Begin at the first line of the data and copy each line through the one containing "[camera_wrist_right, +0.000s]", that line included, with no pictures.

▼

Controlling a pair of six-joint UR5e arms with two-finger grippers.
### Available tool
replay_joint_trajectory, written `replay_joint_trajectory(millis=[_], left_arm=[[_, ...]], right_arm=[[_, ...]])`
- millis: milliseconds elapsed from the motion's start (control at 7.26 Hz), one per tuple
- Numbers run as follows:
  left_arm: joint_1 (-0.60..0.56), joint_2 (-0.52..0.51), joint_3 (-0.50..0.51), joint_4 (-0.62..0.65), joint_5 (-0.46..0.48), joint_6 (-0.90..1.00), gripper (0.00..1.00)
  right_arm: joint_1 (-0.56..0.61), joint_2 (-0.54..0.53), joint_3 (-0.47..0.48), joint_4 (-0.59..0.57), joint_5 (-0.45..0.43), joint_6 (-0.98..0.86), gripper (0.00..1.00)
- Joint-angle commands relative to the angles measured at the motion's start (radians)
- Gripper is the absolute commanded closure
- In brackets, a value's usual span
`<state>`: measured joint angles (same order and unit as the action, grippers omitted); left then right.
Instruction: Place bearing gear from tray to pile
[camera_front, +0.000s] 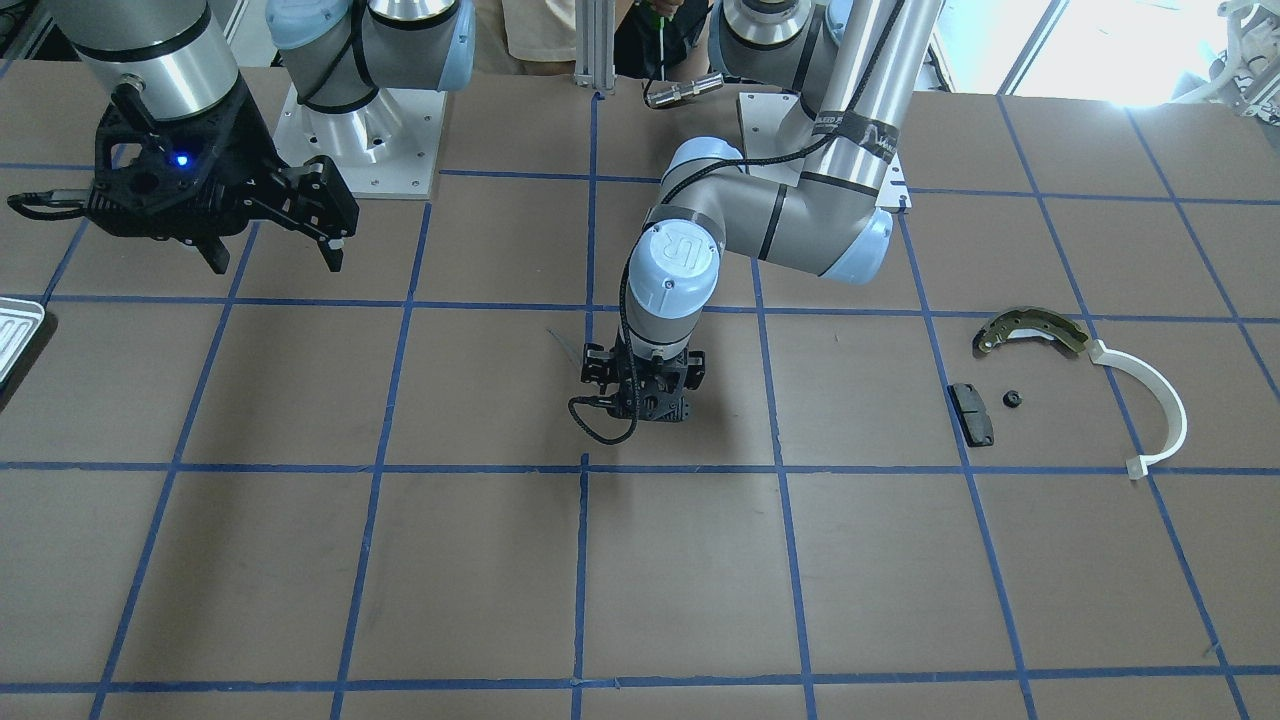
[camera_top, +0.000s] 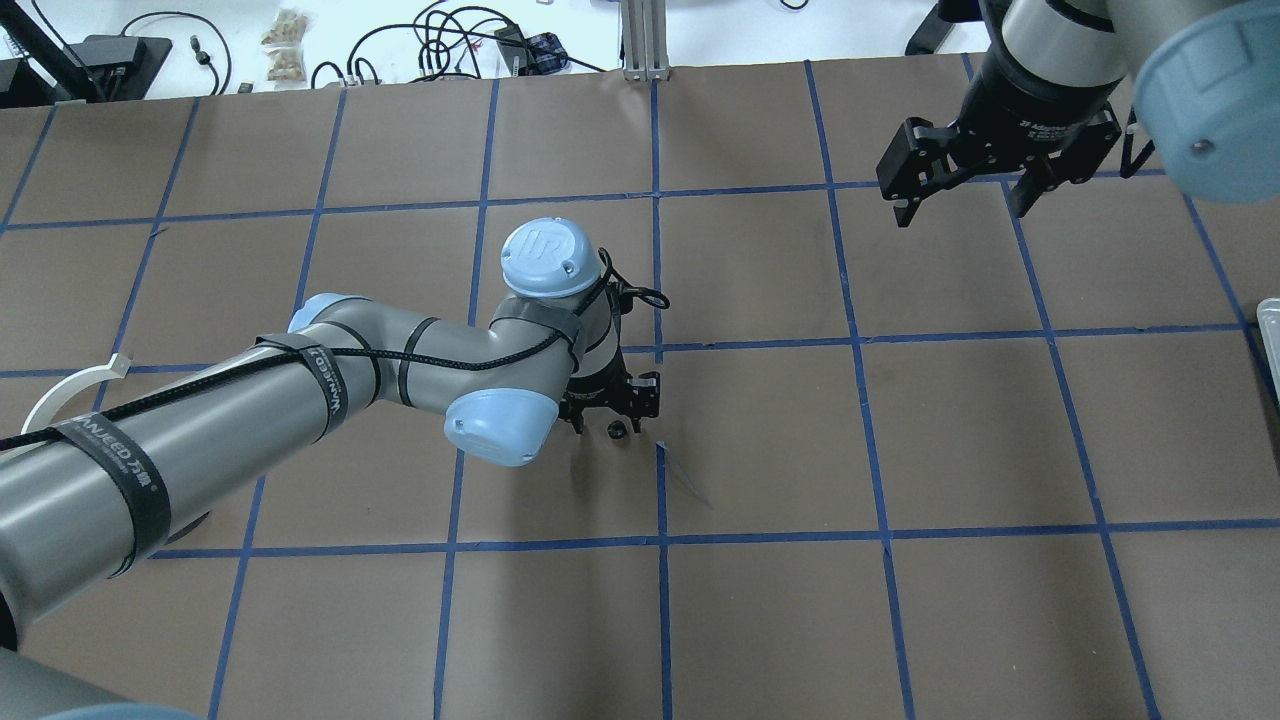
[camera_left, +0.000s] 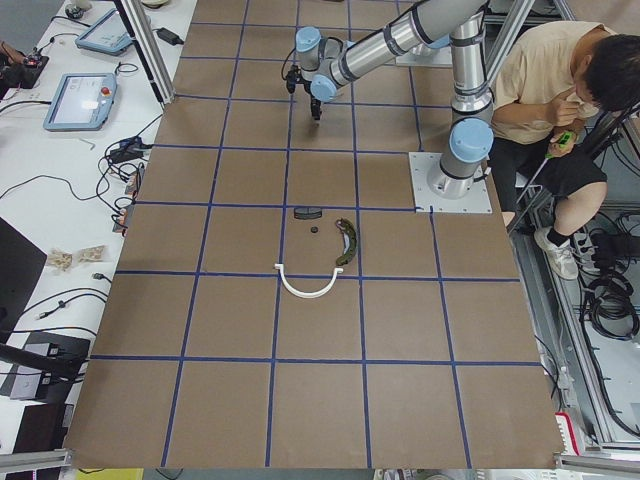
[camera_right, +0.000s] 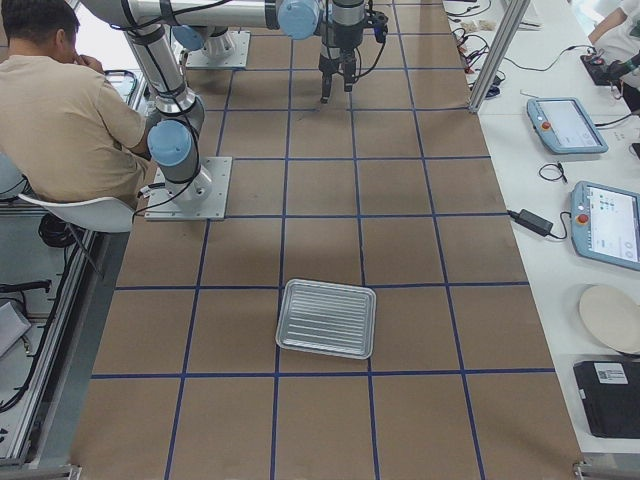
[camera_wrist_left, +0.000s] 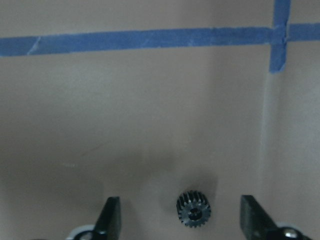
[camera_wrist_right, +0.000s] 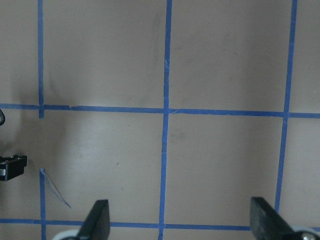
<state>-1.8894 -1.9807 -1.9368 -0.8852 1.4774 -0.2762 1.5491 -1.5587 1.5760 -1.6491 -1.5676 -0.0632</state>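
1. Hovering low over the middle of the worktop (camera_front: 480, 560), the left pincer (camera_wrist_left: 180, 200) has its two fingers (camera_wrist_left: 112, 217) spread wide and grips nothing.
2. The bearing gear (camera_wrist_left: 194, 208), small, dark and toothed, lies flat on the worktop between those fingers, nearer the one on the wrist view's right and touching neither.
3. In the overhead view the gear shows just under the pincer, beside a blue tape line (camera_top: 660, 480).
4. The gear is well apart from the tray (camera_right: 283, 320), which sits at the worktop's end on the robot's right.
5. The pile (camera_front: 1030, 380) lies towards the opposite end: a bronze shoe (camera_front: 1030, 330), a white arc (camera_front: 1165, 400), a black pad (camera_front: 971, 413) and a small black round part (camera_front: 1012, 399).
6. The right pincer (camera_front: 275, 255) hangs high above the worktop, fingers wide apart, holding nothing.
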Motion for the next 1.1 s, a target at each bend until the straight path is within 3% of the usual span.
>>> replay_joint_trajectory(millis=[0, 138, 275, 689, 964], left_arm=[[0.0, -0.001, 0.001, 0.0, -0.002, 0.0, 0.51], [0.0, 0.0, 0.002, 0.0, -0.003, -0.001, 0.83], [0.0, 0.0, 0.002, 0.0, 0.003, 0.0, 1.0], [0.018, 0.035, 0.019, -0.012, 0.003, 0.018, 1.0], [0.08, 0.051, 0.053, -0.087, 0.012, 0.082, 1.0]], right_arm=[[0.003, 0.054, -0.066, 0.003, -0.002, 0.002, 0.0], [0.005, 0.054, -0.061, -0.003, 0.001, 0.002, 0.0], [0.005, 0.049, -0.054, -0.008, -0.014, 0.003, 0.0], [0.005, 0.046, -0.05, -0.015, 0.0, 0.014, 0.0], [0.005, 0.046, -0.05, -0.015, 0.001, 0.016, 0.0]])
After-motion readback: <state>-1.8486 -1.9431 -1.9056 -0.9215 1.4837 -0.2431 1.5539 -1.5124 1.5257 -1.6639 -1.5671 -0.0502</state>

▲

◆ Written response
Controlling a pair of six-joint UR5e arms with two-finger grippers.
### Available tool
replay_joint_trajectory, written `replay_joint_trajectory(millis=[_], left_arm=[[_, ...]], right_arm=[[_, ...]])`
- millis: milliseconds elapsed from the motion's start (control at 7.26 Hz), one per tuple
- Numbers run as follows:
  left_arm: joint_1 (-0.60..0.56), joint_2 (-0.52..0.51), joint_3 (-0.50..0.51), joint_4 (-0.62..0.65), joint_5 (-0.46..0.48), joint_6 (-0.90..1.00), gripper (0.00..1.00)
  right_arm: joint_1 (-0.56..0.61), joint_2 (-0.54..0.53), joint_3 (-0.47..0.48), joint_4 (-0.59..0.57), joint_5 (-0.45..0.43), joint_6 (-0.98..0.86), gripper (0.00..1.00)
- Joint-angle commands relative to the angles measured at the motion's start (radians)
- Gripper is the absolute commanded closure
- In brackets, a value's usual span
`<state>`: measured joint angles (same order and unit as the action, grippers omitted); left then right.
Instruction: Place bearing gear from tray to pile
[camera_front, +0.000s] 
[camera_top, +0.000s] 
[camera_left, +0.000s] 
[camera_right, +0.000s] 
[camera_wrist_left, +0.000s] 
[camera_wrist_right, +0.000s] 

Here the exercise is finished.